RW: Do you see a next trend in the patient safety field? You can chart out the checklist era was really since Peter Pronovost's study in the New England Journal of Medicine. That seemed to dominate many safety conversations for the last 5 or 6 years. What do you think the next 5 to 7 years will hold in terms of the megatrends?
LL: Well, I'm not very good with the crystal ball. Mine's pretty cloudy. If we do get financial incentives better aligned, that will make it easier for people to do what they want to do. We have trained up a large cadre of patient safety people who have learned how to make change, who are aware of what we're talking about, and there are literally thousands of people involved now. Given the right environment, they could really go gangbusters. Even though we haven't found the magic bullet to make it happen or pulled the right lever, I'm hopeful that we have the infrastructure in terms of knowledge. We have a lot of safe practices to implement. I like to say I think we know what to do and we're learning more about how to do it; so my hope is that we will see increasing support for that. As people have more success, it will be reinforcing. At the present time, I'm afraid that's just a hope.
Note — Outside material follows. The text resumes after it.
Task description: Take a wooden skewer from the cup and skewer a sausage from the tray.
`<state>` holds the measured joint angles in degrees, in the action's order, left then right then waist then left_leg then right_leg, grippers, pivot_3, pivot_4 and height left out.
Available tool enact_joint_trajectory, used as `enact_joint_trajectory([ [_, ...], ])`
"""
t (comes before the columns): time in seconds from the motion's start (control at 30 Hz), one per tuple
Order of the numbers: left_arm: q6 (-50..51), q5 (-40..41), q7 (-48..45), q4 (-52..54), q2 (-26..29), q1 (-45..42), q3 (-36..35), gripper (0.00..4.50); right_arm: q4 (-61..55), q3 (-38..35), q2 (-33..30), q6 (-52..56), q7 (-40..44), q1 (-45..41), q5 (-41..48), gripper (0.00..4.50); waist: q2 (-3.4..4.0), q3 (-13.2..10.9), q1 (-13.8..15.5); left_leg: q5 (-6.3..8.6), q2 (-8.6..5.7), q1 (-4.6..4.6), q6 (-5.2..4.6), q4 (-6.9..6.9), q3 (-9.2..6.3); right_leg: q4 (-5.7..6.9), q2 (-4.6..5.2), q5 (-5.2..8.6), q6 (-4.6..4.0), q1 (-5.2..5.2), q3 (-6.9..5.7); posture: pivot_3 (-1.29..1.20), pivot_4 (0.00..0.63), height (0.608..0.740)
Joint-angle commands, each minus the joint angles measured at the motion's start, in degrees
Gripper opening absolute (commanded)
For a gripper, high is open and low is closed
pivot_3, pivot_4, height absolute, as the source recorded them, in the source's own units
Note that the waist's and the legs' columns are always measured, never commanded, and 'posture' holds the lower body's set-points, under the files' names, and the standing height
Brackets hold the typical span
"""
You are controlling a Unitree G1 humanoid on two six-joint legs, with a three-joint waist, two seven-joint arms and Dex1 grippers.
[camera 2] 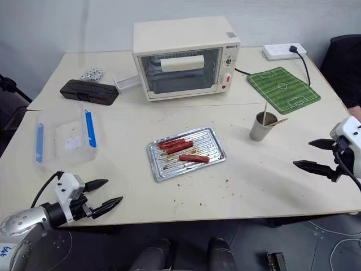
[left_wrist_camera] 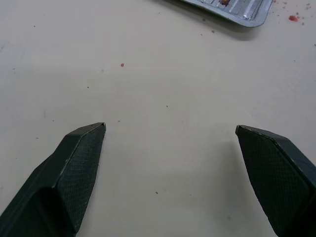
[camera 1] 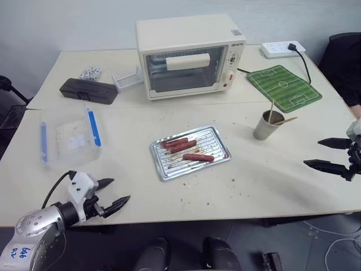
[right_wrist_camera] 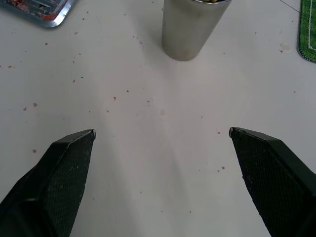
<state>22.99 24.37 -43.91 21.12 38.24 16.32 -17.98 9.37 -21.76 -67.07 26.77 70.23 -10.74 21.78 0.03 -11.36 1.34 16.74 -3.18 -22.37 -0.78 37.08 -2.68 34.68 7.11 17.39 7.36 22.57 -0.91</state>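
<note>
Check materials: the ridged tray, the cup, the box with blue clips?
Shiny silver ridged rectangular tray: looks like thin metal, given its bright reflections and pressed ridges. Small grey-beige tapered cup: probably paper, with a matte, plain wall. Clear box with blue clips: likely plastic, since the table shows through it.

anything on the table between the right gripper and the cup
No: in the right wrist view, just bare tabletop with small reddish crumbs between the open right gripper and the cup.

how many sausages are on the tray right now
3, all on the tray: two touching side by side toward its left, sausage and sausage, and a third sausage apart, nearer the front edge.
</note>
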Motion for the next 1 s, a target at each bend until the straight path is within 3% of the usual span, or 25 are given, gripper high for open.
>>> enact_joint_trajectory([
  [0.03, 0.13, 0.36, 0.87, 1.25, -0.25, -0.28, -0.59, 4.47, -0.73, -1.02, -0.21, -0.39, -0.85, -0.19, 0.09, 4.50, 0.00, 0.00, 0.01, 0.00, 0.00, 0.00, 0.00, 0.00, 0.00, 0.00, 0.00, 0.00, 0.00, 0.00, 0.01, 0.00, 0.150, 0.740],
  [0.53, 2.54, 3.21, 1.86, 1.08, -0.72, -2.29, -2.12, 4.47, -3.77, -1.69, 1.67, 2.78, -5.09, 1.83, 1.49, 4.50, 0.00, 0.00, 0.03, 0.00, 0.05, 0.03, 0.01, 0.03, 0.02, 0.07, -0.06, -0.01, 0.01, 0.00, 0.01, 0.00, 0.150, 0.740],
  [1.0, 11.55, 12.24, -2.70, 4.36, 3.23, -14.12, -0.10, 4.47, -24.71, -13.50, 11.96, 18.91, -19.85, 6.03, 12.02, 4.50, -0.01, 0.01, 0.07, 0.05, 0.42, 0.06, 0.17, 0.11, 0.02, 0.16, -0.49, -0.07, -0.11, 0.00, 0.24, 0.00, 0.150, 0.740],
])
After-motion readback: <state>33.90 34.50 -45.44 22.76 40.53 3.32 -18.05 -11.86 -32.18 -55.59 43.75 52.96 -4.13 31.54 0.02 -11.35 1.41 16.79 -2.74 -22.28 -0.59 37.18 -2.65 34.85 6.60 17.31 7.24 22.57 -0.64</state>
As to megatrends, I think we will finally wrestle the computer demon to the ground and begin to see the electronic health record work much better for the doctors and nurses and also begin to realize its potential for improving quality and safety by facilitating data collection, analysis, and feedback. Second, I think the pressure will build to make the workplace more humane. We have to stop the busywork—data collection, etc.—so doctors and nurses have the time to do what they and we all want them to do: take care of patients. Part of making that happen is a third trend of moving to true team care, which is a triple win: improving quality of care; giving the doctor more time to spend with patients by taking away tasks that others can do; and improving the joy and meaning of work for nurses, physician assistants, and others as they expand their scope of work. Increasing patient engagement in all aspects of their care is also inevitable. As we learn to invite them in, we will all benefit. Finally, I think the culture change we seek will happen faster than we expect. The new generation won't put up with the old disrespectful ways. They will force health care organizations to create supportive, meaningful, and enjoyable workplaces, and we and our patients will all benefit.